El exjefe de ETA, Garikoitz Aspiazu, Txeroki, a su salida de la prisión de Martutene, en San Sebastiá
Las víctimas del terrorismo, tras el respaldo de la Fiscalía a la semilibertad de Txeroki: «Le tratan como un héroe»
La asociación pone el acento, además, en el papel institucional de la Fiscalía durante la ejecución de las condenas
El respaldo de la Fiscalía de la Audiencia Nacional a la aplicación del artículo 100.2 del Reglamento Penitenciario al exjefe militar de ETA Garikoitz Aspiazu Rubina, alias Txeroki, que le permite disfrutar de un régimen de semilibertad, ha provocado una dura reacción por parte de las asociaciones de víctimas del terrorismo. El Colectivo de Víctimas del Terrorismo (Covite) ha expresado su «profunda decepción» con la posición del Ministerio Público, al que acusa de renunciar a su obligación de velar por el derecho a la justicia de las víctimas en la fase de ejecución de las condenas.
En un comunicado, Covite rechaza de forma tajante la valoración realizada por la Fiscalía, que avala la semilibertad de Txeroki basándose en su supuesto «compromiso serio, riguroso e irrevocable» con las víctimas de ETA y en su participación en programas de justicia restaurativa. A juicio del colectivo, esa apreciación «no se corresponde en absoluto con la realidad» y resulta incompatible con los hechos observados desde que se le concedió el beneficio penitenciario.
Según denuncia la asociación, lejos de apreciarse una desvinculación del entramado político y social de la izquierda abertzale, lo que se está produciendo es «justo lo contrario». La presidenta de Covite, Consuelo Ordóñez, sostiene que el entorno de ETA «sigue apoyándole y protegiéndole», hasta el punto de facilitarle desplazamientos desde el centro penitenciario, lo que, en su opinión, evidencia que no existe un arrepentimiento real ni una ruptura efectiva con el mundo que legitimó la violencia terrorista. «Le tratan como un héroe», resume Ordóñez.
Para el colectivo, este respaldo público deslegitima la tesis de la Fiscalía sobre una evolución favorable hacia la reinserción. Covite subraya que, cuando un preso de ETA rompe de manera auténtica con la izquierda abertzale, es apartado de inmediato de sus estructuras de apoyo, algo que no está ocurriendo en el caso del exdirigente de la banda.
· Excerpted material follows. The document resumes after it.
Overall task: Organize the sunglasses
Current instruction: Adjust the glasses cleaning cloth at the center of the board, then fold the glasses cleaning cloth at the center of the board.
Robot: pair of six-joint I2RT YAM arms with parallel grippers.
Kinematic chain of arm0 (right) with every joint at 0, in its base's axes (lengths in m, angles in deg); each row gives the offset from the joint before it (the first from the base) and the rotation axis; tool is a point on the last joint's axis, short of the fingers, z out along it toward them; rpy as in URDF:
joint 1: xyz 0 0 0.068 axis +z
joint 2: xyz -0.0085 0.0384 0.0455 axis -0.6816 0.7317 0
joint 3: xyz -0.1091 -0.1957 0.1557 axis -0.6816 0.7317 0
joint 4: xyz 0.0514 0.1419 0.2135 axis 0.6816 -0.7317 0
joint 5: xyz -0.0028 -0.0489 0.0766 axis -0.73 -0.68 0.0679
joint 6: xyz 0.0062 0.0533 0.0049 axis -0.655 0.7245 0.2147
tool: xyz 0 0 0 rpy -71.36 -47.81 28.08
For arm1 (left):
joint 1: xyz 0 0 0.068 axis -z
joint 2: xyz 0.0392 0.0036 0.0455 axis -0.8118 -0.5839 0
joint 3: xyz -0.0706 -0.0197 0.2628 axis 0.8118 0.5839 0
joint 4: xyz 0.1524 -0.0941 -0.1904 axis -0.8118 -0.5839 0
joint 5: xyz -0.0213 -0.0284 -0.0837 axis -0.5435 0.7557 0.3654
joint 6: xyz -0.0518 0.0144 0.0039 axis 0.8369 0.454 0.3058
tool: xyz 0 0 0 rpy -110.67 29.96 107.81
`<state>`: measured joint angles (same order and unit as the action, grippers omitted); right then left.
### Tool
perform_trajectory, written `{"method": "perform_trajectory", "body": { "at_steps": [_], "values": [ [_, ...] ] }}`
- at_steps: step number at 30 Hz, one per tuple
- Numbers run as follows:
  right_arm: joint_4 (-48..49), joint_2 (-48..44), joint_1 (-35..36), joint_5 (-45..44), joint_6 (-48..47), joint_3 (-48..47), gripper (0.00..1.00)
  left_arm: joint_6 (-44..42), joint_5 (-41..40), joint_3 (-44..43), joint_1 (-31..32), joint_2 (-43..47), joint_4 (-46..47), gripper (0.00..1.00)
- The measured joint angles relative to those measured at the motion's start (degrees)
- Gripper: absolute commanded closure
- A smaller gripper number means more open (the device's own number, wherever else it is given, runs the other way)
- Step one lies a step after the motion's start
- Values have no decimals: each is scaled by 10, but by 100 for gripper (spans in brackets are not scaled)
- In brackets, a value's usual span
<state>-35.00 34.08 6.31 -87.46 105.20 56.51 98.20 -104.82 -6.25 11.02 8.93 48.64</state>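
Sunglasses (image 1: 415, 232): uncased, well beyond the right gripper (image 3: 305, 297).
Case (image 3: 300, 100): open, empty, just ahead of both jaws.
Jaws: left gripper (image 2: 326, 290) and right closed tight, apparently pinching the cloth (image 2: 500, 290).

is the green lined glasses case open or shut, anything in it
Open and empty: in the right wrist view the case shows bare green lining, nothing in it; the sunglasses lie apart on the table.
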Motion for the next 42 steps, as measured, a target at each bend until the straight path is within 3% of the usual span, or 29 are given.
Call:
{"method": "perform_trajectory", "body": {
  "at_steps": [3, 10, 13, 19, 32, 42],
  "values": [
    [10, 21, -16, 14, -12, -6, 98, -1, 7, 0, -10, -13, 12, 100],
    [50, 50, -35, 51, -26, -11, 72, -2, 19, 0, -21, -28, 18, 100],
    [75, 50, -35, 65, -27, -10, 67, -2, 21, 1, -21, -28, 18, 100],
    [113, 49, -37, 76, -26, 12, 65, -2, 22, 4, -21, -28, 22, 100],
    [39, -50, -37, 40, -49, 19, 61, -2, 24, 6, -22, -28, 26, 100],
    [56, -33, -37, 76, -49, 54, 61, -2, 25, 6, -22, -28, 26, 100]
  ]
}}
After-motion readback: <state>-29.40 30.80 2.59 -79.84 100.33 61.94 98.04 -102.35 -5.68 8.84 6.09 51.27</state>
La presidenta de Covite, Consuelo Ordóñez
La asociación pone el acento, además, en el papel institucional de la Fiscalía durante la ejecución de las condenas. Recuerda que, en esta fase, las víctimas ya no pueden mantenerse personadas en los procedimientos, por lo que el Ministerio Público se convierte en la única institución encargada de defender su derecho a la justicia. «Sentimos una profunda decepción y abandono», denuncia Ordóñez, quien reprocha a la Fiscalía que se sitúe «abiertamente con los asesinos» de sus familiares.
Covite también critica el tratamiento excepcional que, a su juicio, se ha dado a este caso desde el punto de vista de la comunicación pública. Según el colectivo, en otros supuestos de presos de ETA beneficiados con el artículo 100.2 del Reglamento Penitenciario la Fiscalía no ha hecho públicos sus criterios de valoración, algo que sí ha ocurrido ahora por tratarse de un terrorista especialmente mediático. El contenido de esa nota de prensa, añaden, supone «una burla y un insulto» para las víctimas, que aseguran no haber recibido ninguna petición de perdón por parte de Txeroki.